Zhang Chuyi, Zhang Zhen, Zhang Feng, Zeng Bin, Liu Xin, Wang Lei
Big Data Innovation and Entrepreneurship Education Center of Hunan Province, Changsha University, Changsha, China.
Front Microbiol. 2024 Jul 29;15:1435408. doi: 10.3389/fmicb.2024.1435408. eCollection 2024.
Accumulating evidence shows that human health and disease are closely related to the microbes in the human body.
In this manuscript, a new computational model based on graph attention networks and sparse autoencoders, called GCANCAE, was proposed for inferring possible microbe-disease associations.

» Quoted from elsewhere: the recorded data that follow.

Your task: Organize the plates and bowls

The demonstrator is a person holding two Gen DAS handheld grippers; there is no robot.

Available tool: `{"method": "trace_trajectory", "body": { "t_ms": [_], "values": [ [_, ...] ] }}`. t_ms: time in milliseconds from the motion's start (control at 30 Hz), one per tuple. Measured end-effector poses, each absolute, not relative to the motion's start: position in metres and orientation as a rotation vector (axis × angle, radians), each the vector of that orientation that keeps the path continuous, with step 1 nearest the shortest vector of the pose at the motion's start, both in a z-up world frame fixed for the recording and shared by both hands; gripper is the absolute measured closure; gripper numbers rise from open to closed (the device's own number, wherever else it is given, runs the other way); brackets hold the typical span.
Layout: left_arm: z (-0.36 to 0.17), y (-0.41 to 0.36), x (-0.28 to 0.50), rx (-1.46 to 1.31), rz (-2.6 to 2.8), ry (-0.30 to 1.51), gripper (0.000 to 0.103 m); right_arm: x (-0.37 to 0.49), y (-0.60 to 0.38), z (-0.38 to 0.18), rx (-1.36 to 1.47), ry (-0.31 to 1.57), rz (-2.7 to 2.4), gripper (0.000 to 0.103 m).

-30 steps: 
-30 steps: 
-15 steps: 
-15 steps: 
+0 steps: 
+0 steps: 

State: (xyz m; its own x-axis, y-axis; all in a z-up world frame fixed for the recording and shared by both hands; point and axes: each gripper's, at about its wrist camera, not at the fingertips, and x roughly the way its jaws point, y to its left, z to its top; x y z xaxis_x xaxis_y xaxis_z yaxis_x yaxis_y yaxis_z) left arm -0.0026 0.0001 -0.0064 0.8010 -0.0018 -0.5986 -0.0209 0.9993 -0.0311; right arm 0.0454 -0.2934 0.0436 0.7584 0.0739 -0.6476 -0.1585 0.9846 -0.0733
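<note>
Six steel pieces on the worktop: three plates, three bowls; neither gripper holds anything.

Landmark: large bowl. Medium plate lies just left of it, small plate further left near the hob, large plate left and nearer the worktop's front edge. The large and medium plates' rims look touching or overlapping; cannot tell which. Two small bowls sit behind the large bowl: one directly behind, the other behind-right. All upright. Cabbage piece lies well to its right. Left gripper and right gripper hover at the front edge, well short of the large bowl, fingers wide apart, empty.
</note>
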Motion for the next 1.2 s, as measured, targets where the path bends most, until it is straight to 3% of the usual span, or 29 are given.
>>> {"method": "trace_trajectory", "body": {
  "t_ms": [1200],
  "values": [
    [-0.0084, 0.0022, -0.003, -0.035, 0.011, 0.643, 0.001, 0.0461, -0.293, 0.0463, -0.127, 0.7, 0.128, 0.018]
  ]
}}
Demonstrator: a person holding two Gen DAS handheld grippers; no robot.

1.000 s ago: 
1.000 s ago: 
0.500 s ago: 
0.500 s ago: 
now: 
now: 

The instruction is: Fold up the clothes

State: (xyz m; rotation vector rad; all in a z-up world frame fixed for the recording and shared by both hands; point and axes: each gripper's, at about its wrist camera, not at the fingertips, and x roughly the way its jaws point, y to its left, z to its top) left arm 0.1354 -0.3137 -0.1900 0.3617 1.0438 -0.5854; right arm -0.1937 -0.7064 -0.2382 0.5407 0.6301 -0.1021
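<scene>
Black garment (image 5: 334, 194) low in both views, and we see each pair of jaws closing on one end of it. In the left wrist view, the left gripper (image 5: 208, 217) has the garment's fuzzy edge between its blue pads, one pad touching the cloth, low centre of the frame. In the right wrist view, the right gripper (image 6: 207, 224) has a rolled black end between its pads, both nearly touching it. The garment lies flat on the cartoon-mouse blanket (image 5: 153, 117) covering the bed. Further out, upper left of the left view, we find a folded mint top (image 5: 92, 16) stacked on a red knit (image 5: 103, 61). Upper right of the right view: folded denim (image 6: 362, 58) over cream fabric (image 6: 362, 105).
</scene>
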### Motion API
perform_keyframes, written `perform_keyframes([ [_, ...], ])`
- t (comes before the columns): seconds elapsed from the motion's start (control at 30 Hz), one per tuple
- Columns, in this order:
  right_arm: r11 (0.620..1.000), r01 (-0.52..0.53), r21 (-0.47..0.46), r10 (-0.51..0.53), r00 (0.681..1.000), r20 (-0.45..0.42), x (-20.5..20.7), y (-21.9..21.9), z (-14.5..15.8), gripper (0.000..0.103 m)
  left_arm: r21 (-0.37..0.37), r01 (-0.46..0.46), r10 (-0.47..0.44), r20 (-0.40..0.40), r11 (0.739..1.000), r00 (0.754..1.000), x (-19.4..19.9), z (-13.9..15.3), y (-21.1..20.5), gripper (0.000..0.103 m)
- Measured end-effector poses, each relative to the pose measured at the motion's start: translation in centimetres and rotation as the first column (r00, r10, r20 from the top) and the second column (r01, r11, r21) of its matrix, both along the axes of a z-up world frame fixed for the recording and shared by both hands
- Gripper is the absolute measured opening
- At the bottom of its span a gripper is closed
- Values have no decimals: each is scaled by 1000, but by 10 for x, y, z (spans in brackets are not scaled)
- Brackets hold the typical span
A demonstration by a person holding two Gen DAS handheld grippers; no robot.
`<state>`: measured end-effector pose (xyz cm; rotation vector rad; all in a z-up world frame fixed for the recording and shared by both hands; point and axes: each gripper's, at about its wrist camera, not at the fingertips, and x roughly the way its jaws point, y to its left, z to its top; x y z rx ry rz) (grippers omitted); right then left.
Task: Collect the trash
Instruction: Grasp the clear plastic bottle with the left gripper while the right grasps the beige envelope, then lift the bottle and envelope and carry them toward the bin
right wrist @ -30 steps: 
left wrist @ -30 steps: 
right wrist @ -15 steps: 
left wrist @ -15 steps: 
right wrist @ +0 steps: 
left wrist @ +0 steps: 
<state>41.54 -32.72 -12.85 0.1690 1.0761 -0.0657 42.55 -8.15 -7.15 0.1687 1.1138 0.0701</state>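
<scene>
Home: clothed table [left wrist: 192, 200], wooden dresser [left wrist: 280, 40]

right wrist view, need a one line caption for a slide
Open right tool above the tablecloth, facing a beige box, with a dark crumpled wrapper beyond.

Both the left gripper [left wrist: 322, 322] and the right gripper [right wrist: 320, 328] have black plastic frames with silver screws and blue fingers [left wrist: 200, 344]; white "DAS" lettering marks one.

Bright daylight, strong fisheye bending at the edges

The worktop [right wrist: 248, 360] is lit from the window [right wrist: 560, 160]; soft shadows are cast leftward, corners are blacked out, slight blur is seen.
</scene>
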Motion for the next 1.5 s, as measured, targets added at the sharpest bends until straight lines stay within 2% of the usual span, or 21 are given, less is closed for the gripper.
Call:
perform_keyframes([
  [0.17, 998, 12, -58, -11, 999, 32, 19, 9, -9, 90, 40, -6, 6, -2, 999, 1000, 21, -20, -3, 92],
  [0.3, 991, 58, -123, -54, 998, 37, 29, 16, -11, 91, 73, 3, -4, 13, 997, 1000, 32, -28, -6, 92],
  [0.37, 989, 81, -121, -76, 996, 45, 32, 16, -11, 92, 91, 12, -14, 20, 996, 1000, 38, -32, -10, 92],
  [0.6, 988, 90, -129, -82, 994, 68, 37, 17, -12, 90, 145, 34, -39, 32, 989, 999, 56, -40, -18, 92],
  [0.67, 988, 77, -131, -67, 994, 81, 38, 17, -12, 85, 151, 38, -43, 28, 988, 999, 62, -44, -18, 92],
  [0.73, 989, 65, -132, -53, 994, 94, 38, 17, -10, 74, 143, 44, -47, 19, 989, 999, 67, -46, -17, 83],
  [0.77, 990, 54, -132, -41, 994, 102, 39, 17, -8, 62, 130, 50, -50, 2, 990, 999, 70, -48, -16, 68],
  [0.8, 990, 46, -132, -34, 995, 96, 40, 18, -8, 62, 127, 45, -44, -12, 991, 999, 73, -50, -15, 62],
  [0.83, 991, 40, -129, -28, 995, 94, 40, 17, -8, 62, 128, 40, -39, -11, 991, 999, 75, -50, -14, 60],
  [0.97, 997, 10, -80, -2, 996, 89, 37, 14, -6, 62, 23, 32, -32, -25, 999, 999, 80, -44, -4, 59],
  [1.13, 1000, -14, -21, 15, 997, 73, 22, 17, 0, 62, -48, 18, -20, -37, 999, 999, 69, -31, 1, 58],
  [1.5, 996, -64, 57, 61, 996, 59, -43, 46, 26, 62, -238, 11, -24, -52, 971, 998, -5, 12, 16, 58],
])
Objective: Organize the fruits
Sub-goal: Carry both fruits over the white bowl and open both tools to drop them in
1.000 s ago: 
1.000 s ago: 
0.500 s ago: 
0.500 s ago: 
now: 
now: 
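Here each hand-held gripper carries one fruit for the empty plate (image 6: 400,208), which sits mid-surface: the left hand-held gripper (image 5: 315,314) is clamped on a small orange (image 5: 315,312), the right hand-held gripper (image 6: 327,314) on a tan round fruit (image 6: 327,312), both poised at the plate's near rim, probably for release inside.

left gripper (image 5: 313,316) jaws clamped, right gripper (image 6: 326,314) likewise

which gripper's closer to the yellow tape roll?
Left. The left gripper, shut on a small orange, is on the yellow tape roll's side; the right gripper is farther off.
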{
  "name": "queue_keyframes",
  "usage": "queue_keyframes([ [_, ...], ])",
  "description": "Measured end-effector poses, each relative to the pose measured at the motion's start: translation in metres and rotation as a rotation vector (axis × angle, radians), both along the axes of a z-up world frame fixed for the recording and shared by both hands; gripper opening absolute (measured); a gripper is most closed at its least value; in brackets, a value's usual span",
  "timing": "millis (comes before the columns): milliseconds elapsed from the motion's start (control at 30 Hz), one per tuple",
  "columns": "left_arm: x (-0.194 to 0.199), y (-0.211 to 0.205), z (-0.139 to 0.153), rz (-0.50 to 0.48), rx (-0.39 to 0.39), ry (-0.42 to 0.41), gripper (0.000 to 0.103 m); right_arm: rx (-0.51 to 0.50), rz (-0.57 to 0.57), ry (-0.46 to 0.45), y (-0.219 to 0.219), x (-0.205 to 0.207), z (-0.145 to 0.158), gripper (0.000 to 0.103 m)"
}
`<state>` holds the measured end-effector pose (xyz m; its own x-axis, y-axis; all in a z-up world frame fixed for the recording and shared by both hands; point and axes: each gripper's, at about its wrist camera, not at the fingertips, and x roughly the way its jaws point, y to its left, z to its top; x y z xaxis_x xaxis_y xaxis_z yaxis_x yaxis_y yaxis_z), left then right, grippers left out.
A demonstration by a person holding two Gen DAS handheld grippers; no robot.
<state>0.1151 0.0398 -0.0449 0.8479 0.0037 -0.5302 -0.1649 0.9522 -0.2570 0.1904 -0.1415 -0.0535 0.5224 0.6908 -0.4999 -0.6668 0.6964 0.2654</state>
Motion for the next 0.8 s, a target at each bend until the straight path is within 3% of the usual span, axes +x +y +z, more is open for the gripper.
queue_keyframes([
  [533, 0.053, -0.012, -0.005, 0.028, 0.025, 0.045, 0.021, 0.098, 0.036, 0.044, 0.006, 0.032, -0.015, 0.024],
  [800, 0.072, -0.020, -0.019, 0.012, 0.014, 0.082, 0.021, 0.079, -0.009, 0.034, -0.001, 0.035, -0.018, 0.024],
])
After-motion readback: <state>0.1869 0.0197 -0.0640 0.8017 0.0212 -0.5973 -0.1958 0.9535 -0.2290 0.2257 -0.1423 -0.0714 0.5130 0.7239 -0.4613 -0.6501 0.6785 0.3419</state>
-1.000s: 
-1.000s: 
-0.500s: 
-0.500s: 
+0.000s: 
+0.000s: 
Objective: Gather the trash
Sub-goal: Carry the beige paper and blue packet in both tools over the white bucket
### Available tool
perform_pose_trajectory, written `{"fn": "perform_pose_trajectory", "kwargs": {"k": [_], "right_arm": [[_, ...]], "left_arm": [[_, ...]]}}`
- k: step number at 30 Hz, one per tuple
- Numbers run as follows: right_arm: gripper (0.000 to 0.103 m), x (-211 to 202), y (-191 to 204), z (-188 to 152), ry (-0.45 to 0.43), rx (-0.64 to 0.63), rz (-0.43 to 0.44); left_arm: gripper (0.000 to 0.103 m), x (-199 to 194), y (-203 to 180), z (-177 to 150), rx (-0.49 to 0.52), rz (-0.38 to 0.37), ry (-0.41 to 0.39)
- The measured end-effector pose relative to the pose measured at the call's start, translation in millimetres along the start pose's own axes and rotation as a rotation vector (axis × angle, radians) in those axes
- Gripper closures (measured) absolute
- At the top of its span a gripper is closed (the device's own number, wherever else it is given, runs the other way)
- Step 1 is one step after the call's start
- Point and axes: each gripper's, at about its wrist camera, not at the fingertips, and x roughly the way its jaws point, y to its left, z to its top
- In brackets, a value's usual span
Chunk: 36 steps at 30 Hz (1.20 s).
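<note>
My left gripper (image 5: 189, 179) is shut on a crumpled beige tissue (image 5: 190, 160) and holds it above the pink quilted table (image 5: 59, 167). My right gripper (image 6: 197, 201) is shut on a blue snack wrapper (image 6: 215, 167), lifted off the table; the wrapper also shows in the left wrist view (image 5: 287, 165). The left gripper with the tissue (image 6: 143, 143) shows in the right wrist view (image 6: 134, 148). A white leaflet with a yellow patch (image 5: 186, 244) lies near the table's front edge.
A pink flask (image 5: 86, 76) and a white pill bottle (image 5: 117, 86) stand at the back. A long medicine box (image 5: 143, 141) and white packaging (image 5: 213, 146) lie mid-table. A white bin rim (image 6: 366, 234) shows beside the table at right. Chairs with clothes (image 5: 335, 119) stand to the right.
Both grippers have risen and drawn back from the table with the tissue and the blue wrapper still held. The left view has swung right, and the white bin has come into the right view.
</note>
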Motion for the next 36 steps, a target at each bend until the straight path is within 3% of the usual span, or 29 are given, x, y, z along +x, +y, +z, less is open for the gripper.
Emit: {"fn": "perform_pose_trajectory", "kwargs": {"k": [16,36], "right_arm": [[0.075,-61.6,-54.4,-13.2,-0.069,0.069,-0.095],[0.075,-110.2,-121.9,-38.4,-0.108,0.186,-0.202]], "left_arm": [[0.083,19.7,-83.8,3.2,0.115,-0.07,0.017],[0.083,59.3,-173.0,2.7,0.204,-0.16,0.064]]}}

In GCANCAE, we first constructed a heterogeneous network by combining known microbe-disease relationships, disease similarity, and microbial similarity. Then, we adopted the improved GCN and the CSAE to extract neighbor relations in the adjacency matrix and novel feature representations in heterogeneous networks. After that, in order to estimate the likelihood of a potential microbe associated with a disease, we integrated these two types of representations to create unique eigenmatrices for diseases and microbes, respectively, and obtained predicted scores for potential microbe-disease associations by calculating the inner product of these two types of eigenmatrices.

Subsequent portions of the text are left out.